Le style des vins et la garde
Le grands-echezeaux est un vin ferme, parfois dur dans sa jeunesse, moins ouvertement généreux que l'echezeaux — Clive Coates le note explicitement, en ajoutant qu'il lui faut du temps, et que les meilleures cuvées valent les meilleurs clos-vougeot. Pour Allen Meadows, un beau grands-echezeaux ressemble à un richebourg privé de ses épices asiatiques : presque autant de puissance et de muscle, la profondeur, la longueur et l'endurance, mais pas toujours l'ampleur aromatique.
Sa garde suit cette structure : cinq à quinze ans couvrent l'essentiel de sa vie, une vingtaine d'années dans les grands millésimes. La vendange y est manuelle et triée, généralement éraflée, l'élevage se prolonge classiquement douze à vingt-quatre mois. Jasper Morris nuance la hiérarchie avec la franchise qui convient : il lui est arrivé, chez un même domaine et dans un même millésime, de préférer l'echezeaux au grands-echezeaux. Le contraste entre les deux crus est donc statistique, pas mécanique.
De « Echezeaux Bas » à quatorze propriétaires
Avant la Révolution, quand le climat appartenait à l'abbaye de Cîteaux, il portait le nom d'« Echezeaux Bas » — la topographie disait déjà l'essentiel. Le secteur des Echezeaux avait été rassemblé par les moines au fil des donations et des échanges, sur le modèle du Clos de Vougeot, et figure sur le Grand Atlas des propriétés de Cîteaux (1718-1730). L'AOC est créée en 1937, en même temps que celle d'Echezeaux.

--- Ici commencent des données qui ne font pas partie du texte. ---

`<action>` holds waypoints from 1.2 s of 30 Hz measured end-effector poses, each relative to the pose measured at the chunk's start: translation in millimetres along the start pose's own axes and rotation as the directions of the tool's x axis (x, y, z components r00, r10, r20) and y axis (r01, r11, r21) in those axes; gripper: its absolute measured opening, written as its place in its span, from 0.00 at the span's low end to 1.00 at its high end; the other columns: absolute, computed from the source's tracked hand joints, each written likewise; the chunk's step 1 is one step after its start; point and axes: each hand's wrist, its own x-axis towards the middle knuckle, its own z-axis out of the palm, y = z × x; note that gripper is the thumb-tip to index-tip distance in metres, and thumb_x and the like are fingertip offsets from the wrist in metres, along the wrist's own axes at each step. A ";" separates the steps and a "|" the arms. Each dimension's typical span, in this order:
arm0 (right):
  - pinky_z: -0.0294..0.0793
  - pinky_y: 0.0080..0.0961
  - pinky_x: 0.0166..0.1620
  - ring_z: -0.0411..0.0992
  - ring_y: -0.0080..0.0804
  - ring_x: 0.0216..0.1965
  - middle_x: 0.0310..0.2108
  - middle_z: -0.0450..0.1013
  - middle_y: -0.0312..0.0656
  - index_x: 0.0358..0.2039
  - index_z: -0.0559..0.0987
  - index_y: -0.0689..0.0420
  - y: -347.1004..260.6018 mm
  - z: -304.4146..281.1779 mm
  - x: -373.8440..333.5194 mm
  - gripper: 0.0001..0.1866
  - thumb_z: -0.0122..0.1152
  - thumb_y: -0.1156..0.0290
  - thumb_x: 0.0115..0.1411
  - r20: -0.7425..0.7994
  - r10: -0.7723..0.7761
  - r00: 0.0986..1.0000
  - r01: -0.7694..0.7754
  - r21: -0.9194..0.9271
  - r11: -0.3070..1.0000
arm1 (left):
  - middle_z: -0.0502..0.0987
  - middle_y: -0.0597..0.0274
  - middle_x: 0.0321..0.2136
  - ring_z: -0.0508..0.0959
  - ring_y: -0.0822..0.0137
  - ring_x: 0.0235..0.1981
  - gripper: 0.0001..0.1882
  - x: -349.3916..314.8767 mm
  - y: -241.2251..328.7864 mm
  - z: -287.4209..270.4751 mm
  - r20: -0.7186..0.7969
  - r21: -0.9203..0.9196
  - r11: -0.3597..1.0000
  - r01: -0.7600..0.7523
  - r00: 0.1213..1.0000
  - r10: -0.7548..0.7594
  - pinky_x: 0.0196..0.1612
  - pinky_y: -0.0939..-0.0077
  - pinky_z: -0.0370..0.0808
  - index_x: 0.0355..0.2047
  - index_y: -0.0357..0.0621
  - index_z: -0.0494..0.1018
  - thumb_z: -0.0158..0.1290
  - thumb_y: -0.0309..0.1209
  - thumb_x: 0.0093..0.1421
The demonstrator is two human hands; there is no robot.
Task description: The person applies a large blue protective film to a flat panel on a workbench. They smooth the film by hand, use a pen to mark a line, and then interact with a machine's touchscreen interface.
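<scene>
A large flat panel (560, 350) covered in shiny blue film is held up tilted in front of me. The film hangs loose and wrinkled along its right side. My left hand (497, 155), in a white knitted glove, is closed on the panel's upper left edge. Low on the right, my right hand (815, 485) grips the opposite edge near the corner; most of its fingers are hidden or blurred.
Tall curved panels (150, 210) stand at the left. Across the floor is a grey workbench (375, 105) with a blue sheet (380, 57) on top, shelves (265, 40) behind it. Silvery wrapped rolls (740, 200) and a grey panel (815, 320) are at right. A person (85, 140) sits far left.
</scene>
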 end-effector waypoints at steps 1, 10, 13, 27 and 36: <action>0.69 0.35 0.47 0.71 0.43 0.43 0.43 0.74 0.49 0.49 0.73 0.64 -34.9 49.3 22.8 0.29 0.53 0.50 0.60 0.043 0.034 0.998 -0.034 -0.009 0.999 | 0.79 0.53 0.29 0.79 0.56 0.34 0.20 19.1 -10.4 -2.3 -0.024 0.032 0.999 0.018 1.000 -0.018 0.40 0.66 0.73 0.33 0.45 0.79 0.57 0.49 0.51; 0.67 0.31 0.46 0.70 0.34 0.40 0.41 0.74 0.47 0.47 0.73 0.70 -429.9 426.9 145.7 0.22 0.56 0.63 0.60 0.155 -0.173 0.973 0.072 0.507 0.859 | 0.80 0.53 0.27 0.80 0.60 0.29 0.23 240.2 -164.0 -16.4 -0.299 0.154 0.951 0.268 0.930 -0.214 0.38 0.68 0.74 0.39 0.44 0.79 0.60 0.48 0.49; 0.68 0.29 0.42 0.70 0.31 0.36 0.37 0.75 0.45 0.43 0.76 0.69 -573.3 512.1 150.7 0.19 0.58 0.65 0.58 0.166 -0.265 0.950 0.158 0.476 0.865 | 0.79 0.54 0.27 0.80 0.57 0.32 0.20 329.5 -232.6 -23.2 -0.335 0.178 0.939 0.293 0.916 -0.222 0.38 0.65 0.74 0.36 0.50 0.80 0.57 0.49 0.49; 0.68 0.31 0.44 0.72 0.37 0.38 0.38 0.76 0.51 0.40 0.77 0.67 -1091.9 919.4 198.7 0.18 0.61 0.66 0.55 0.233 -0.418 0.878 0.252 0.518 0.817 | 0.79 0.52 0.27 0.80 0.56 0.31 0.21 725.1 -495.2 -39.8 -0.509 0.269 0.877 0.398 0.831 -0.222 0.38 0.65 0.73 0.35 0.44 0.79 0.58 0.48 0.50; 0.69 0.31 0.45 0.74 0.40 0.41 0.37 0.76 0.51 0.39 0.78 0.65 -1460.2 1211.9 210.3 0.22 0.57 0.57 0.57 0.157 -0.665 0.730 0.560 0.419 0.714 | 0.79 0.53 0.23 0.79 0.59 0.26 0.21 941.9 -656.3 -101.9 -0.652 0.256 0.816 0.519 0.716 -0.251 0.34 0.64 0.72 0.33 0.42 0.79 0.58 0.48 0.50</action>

Le morcellement y est réel mais sans commune mesure avec celui de son voisin. Au relevé publié par la revue Bourgogne Aujourd'hui en octobre-novembre 2017 et repris par Monocépage, quatorze propriétaires se partageaient le climat, largement dominé par le Domaine de la Romanée-Conti avec 3,53 hectares au centre du climat, devant Mongeard-Mugneret (1,44 ha), le Domaine d'Eugénie (0,50 ha), Joseph Drouhin (0,47 ha), Henri de Villamont (0,43 ha), Gros Frère et Sœur (0,37 ha) et Desaunay-Bissey (0,34 ha), puis une série de parcelles inférieures au tiers d'hectare. Une quinzaine de propriétaires pour neuf hectares, contre environ quatre-vingts pour les trente-six hectares d'Echezeaux : voilà, en une comparaison, la raison de sa régularité. Ces parcelles changeant de mains, cette répartition ne vaut que pour sa date.